SEREFLO CIPHALER

Posology Patients should be made aware that Sereflo Ciphaler must be used daily for optimum benefit, even when asymptomatic. Patients should be regularly reassessed by a doctor, so that the strength of Sereflo Ciphaler they are receiving remains optimal and is only changed on medical advice.

Patients should be given the strength of Sereflo Ciphaler containing the appropriate fluticasone propionate dosage for the severity of their disease. If an individual patient should require dosages outside the recommended regimen, appropriate doses of β2 agonist and/or corticosteroid should be prescribed.

When it is appropriate to prescribe a different strength than is available for Sereflo Ciphaler, a change to an alternative fixed-dose combination of salmeterol and fluticasone propionate containing a different dose of the inhaled corticosteroid, respectively, is required.

Recommended doses Asthma Adults and adolescents 12 years and older − One inhalation of 50 micrograms salmeterol and 500 micrograms fluticasone propionate twice daily. The dose should be titrated to the lowest dose at which effective control of symptoms is maintained.

Where the control of symptoms is maintained with the lowest strength of the combination given twice daily then the next step could include a test of inhaled corticosteroid alone. As an alternative, patients requiring a long- acting β2 agonist could be titrated to < Sereflo Ciphaler > given once daily if, in the opinion of the prescriber, it would be adequate to maintain disease control.

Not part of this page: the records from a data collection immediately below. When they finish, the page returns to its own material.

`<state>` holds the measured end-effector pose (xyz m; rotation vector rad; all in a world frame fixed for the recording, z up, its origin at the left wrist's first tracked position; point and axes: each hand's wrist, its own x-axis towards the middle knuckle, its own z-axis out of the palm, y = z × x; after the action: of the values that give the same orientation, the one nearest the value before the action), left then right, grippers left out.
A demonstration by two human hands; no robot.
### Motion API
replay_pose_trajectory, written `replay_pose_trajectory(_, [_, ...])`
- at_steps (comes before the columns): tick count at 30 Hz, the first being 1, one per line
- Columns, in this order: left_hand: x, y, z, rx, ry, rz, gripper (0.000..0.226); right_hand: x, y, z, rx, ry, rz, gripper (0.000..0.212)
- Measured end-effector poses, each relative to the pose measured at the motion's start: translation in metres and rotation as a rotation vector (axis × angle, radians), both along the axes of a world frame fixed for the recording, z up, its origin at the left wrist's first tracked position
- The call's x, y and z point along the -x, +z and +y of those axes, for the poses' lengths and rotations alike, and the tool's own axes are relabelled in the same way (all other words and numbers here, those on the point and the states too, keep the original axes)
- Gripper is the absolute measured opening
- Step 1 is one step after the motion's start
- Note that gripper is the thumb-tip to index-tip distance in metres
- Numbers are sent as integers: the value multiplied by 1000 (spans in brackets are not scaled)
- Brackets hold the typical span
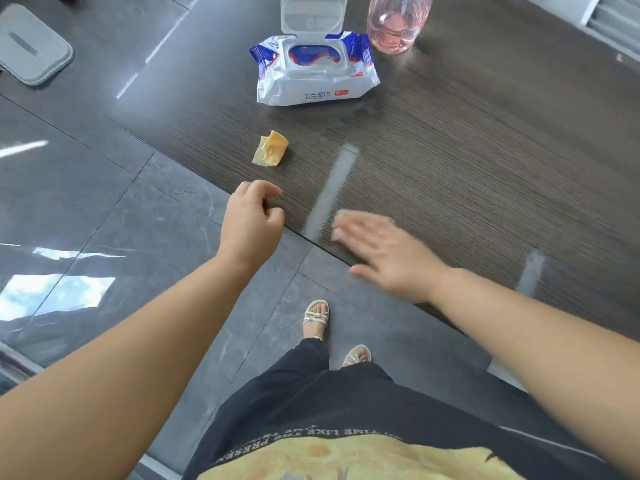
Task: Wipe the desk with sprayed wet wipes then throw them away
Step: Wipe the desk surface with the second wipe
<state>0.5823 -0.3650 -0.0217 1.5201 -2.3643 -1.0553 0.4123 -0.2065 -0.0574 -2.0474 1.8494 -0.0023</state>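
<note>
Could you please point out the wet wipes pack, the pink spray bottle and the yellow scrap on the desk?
wet wipes pack (313, 88), head view, on the white front of the pack.
pink spray bottle (394, 26), head view, on its clear pink body.
yellow scrap (271, 148), head view, on its crumpled middle.

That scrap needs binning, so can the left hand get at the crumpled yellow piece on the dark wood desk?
Probably yes. The left hand hovers at the desk edge, loosely curled and empty, just short of the crumpled yellow piece; only bare desktop lies between them.
</note>
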Motion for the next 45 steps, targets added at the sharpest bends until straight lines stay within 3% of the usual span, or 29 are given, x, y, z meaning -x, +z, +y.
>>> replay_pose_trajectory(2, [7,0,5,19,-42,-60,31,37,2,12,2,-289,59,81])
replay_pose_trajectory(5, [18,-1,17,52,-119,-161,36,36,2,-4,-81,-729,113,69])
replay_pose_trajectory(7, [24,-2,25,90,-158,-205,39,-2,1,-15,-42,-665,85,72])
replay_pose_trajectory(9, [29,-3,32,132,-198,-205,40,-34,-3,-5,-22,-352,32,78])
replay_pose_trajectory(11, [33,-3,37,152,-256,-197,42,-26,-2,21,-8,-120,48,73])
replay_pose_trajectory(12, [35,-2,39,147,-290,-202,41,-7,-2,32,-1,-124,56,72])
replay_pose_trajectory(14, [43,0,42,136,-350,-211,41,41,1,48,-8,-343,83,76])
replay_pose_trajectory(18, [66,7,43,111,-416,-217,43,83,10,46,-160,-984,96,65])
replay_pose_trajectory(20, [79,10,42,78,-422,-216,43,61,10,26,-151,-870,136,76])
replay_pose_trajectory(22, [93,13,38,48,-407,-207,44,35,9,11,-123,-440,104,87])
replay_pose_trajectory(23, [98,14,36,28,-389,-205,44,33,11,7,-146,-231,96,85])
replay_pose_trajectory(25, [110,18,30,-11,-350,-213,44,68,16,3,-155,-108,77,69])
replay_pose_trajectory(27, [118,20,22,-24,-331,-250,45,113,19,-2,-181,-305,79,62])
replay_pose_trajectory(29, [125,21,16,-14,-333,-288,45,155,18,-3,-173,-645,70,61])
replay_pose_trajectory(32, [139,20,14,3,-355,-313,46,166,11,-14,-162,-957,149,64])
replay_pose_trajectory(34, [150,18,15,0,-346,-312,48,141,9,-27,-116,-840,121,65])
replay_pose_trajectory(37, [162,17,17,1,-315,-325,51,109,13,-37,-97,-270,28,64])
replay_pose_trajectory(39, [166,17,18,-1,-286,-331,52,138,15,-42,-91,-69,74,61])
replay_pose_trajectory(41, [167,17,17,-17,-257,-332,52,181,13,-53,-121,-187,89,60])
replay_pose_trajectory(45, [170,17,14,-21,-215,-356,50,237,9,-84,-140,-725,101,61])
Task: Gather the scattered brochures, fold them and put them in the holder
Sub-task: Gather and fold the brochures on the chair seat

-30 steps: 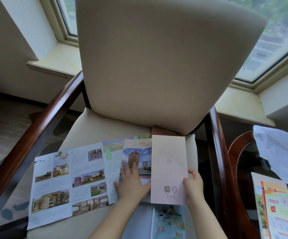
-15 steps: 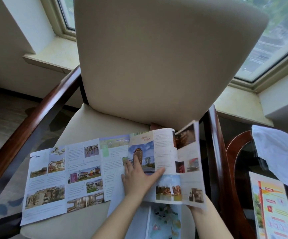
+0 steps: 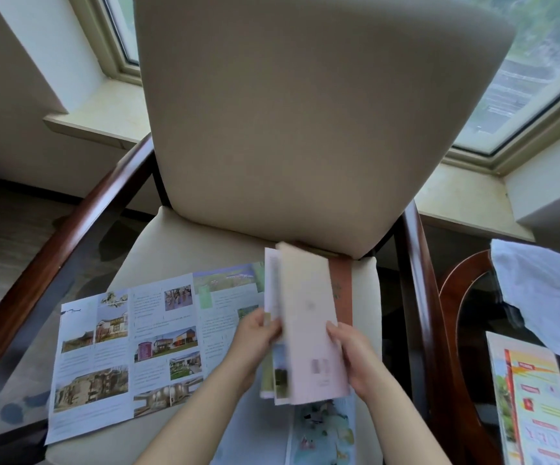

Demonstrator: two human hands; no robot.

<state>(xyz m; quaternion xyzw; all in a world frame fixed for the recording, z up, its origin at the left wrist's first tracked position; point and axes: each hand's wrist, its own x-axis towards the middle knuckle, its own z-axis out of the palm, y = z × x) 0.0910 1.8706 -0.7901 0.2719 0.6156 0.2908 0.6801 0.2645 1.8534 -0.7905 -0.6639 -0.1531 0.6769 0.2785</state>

In the event of once daily dosing when the patient has a history of nocturnal symptoms the dose should be given at night and when the patient has a history of mainly daytime symptoms the dose should be given in the morning. A short-term trial of salmeterol/fluticasone propionate may be considered as initial maintenance therapy in adults or adolescents with moderate persistent asthma (defined as patients with daily symptoms, daily rescue use and moderate to severe airflow limitation) for whom rapid control of asthma is essential.

In these cases, the recommended initial dose is one inhalation of 50 micrograms salmeterol and 100 micrograms fluticasone propionate twice daily, a strength which is available for other similar fixed-dose combination products containing these two active ingredients.

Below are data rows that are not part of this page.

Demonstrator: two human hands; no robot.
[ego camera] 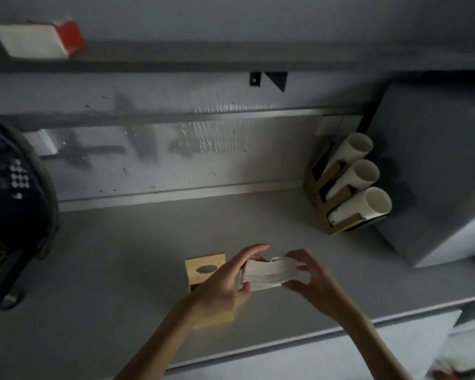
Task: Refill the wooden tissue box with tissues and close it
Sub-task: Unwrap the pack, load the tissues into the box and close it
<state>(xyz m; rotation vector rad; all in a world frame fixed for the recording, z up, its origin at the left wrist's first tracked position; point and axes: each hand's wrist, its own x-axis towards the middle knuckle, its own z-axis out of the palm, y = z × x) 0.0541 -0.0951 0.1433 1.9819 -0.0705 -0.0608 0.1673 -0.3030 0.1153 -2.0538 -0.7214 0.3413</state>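
A dim view down onto a grey counter (121,256), where one wooden tissue box (205,267) sits near the front edge, just left of centre. The box is pale, yellowish wood. A flat panel with a dark oval slot shows beyond the left hand (225,283), and a strip of the same wood shows beneath the wrist. The hand and forearm hide the rest, so it is not possible to tell whether the box is open. Two bare hands hold one stack of tissues (269,272) in the air just right of the box. The stack is white, folded and slightly rumpled. The left hand grips its left end, fingers curled over the far side and thumb on the near side. The right hand (310,278) pinches the right end between bent fingers and thumb. At the back right, a brown holder (317,198) carries three tilted stacks of white paper cups (351,176), leaning against a grey appliance (428,165). On a dark shelf (176,58) above lies one red and white carton (39,39).
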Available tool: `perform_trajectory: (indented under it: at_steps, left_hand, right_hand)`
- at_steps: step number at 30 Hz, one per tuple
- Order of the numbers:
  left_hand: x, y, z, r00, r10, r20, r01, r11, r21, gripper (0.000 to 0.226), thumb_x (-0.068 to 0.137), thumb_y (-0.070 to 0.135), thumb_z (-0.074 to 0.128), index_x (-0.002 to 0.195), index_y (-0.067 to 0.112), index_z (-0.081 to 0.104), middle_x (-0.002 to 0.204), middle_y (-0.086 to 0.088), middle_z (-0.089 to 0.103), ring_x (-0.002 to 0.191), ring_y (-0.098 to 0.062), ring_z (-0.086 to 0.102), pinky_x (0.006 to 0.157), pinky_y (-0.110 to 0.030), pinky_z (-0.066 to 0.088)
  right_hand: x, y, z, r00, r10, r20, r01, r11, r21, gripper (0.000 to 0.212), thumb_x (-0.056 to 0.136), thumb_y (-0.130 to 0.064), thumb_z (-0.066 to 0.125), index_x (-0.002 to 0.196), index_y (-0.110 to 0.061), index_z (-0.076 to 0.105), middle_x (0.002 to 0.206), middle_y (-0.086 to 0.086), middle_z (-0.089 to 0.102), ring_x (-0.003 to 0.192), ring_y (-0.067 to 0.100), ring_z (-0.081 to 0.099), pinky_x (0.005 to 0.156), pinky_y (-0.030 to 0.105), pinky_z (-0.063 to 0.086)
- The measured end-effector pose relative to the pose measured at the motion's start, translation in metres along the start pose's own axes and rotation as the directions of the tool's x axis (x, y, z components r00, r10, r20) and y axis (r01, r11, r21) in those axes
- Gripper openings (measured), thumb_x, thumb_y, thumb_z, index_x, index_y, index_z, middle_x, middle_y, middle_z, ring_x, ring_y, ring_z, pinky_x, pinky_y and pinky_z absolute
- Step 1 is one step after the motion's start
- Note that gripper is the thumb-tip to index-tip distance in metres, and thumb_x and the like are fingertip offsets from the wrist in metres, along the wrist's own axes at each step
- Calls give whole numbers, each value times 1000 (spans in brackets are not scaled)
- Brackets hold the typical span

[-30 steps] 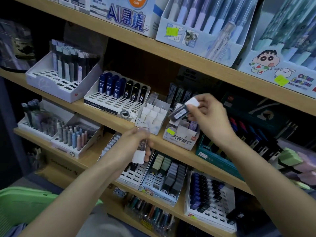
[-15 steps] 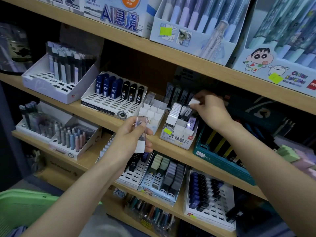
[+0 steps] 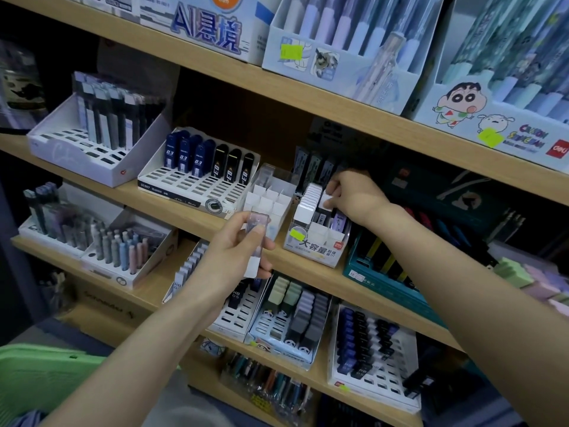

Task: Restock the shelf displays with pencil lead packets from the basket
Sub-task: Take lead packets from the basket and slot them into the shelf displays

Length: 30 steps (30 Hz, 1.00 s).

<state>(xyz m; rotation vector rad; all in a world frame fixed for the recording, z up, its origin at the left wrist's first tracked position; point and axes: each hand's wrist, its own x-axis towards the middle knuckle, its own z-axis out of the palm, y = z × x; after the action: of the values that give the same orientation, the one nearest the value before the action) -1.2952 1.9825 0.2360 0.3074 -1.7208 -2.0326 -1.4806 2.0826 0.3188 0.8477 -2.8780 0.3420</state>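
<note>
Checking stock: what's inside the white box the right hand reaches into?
The box holds a row of white-capped packets and some darker ones; the right hand hides its back corner.

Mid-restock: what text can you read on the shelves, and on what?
"AI悬境": white box, top shelf.
"大容量": display box where the right hand pinches a white-capped packet.
"0.3": blue lead cases.
"HB": lower-shelf packets.
"deli": cartoon pen display.
Clear packet in the left hand, yellow stickers: too blurred.

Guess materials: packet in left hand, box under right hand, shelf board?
Packet: likely clear glossy plastic, see-through body, white opaque end. Box: seemingly printed matte cardboard, thin folded white dividers. Shelf: matte wood-look board, pale grain; solid or laminate, cannot tell.
</note>
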Motion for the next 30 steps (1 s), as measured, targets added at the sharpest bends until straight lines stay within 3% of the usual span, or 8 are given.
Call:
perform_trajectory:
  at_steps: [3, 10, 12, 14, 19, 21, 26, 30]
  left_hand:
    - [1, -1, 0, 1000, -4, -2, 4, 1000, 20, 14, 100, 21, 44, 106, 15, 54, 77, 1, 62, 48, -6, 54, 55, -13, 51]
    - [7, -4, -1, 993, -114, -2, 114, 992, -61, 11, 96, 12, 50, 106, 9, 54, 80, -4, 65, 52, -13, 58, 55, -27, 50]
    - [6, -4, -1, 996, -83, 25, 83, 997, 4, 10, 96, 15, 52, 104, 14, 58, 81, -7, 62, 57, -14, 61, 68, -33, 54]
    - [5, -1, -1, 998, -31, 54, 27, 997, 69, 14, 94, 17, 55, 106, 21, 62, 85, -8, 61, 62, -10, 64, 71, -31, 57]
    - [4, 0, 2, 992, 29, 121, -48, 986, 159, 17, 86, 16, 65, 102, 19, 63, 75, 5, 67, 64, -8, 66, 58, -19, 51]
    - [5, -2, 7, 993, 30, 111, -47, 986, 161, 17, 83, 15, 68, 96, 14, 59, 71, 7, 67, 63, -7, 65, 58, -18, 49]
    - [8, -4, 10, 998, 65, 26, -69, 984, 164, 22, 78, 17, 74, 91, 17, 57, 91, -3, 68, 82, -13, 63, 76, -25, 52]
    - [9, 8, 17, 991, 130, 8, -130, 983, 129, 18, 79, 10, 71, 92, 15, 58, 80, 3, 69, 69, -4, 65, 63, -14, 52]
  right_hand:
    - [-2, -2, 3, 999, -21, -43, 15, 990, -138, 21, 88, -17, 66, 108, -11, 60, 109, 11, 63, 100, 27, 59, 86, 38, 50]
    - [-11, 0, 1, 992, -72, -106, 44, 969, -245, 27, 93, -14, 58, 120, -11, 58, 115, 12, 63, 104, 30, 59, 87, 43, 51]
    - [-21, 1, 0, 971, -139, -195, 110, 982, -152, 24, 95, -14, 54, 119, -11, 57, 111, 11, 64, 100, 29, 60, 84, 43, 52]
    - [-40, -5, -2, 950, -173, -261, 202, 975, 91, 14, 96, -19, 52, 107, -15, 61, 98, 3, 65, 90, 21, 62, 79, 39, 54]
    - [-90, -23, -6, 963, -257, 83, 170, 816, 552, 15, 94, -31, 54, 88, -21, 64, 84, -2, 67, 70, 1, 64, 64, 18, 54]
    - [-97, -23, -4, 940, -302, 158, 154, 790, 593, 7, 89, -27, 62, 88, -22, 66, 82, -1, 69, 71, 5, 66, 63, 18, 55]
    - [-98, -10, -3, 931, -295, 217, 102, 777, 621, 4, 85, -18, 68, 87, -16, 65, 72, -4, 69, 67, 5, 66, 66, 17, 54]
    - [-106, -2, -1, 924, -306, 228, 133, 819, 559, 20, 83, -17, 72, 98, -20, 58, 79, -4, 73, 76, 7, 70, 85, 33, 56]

Once control of asthma is attained treatment should be reviewed and consideration given as to whether patients should be stepped down to an inhaled corticosteroid alone. Regular review of patients as treatment is stepped down is important.

A clear benefit has not been shown as compared to inhaled fluticasone propionate alone used as initial maintenance therapy when one or two of the criteria of severity are missing. In general inhaled corticosteroids remain the first line treatment for most patients.

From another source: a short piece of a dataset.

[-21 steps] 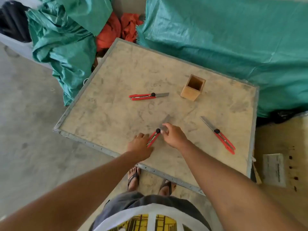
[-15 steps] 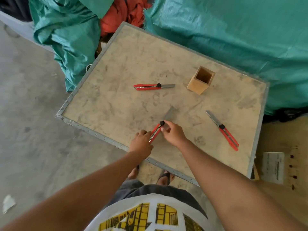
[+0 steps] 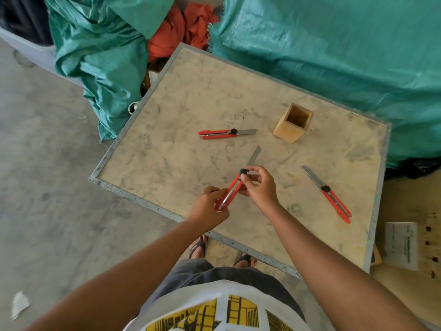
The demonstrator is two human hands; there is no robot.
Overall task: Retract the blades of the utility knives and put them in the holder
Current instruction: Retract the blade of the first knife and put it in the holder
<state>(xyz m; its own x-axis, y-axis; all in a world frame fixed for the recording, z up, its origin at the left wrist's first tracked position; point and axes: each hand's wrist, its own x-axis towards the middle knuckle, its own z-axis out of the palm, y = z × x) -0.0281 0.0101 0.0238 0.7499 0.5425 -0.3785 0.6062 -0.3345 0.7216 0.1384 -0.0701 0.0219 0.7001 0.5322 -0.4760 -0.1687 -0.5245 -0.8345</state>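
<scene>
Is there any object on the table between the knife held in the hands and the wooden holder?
No, nothing visible: the table is bare between the held knife and the wooden holder.

Red utility knife (image 3: 232, 189) held off table, blade out, two more knives (image 3: 226, 134) (image 3: 327, 194) lying blades extended, wooden holder (image 3: 293, 126) upright

White yellow-printed shirt (image 3: 222, 309), grey shorts (image 3: 214, 275), sandals (image 3: 198, 247)
</scene>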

Sereflo Ciphaler is not intended for the initial management of mild asthma. Salmeterol/fluticasone propionate 50 microgram/100 micrograms strength is not appropriate in adults and adolescents with severe asthma; it is recommended to establish the appropriate dosage of inhaled corticosteroid before any fixed- combination can be used in patients with severe asthma.

Paediatric population Sereflo Ciphaler is not recommended in children below 12 years of age due to lack of data on safety and efficacy. COPD Adults − One inhalation of 50 micrograms salmeterol and 500 micrograms fluticasone propionate twice daily.

Special patient groups There is no need to adjust the dose in elderly patients or in those with renal impairment. There are no data available for use of < Sereflo Ciphaler > in patients with hepatic impairment. Method of administration For inhalation use.

Using the inhaler 1. Patient should hold the inhaler in one hand and place the thumb of other hand in the thumb grip. The patient should then push the thumb grip away as far as it will go until the patient hear a click. This will open a small hole in the mouthpiece.

2. Patient should hold the inhaler with the mouthpiece towards themselves. Patient should slide the lever away from the mouthpiece as far as it will go until it clicks. This places a dose of medicine in the mouthpiece. 3. Every time the lever is pulled back a blister is opened inside and the powder made ready for patient to inhale.

Patient should not play with the lever as this opens the blisters and wastes medicine. 4. Before the patient breathes in the dose from the inhaler, the patient should hold the inhaler away from their mouth and breathe out as far as is comfortable.

The patient should not breathe into the mouthpiece. 5. The patient should then put the mouthpiece to the lips. The patient should steadily and deeply breathe through the inhaler. The patient should not breathe in through the nose. 6. Patient should remove the inhaler from the mouth and hold the breath for about 10 seconds, or for as long as it is comfortable.

7. Patient should breathe out slowly. 8. Patient should rinse the mouth with water after breathing in the medicine and spit out the water. This may help the patients from getting thrush and becoming hoarse. 9. To close the inhaler, patient should slide the thumbgrip back towards him/her as far as it will go.

He/she should make sure that the inhaler clicks. The lever will return to its original position and will reset. 10. The inhaler is now ready for use again. The counter on top of the inhaler shows how many doses are left. It counts down to 0.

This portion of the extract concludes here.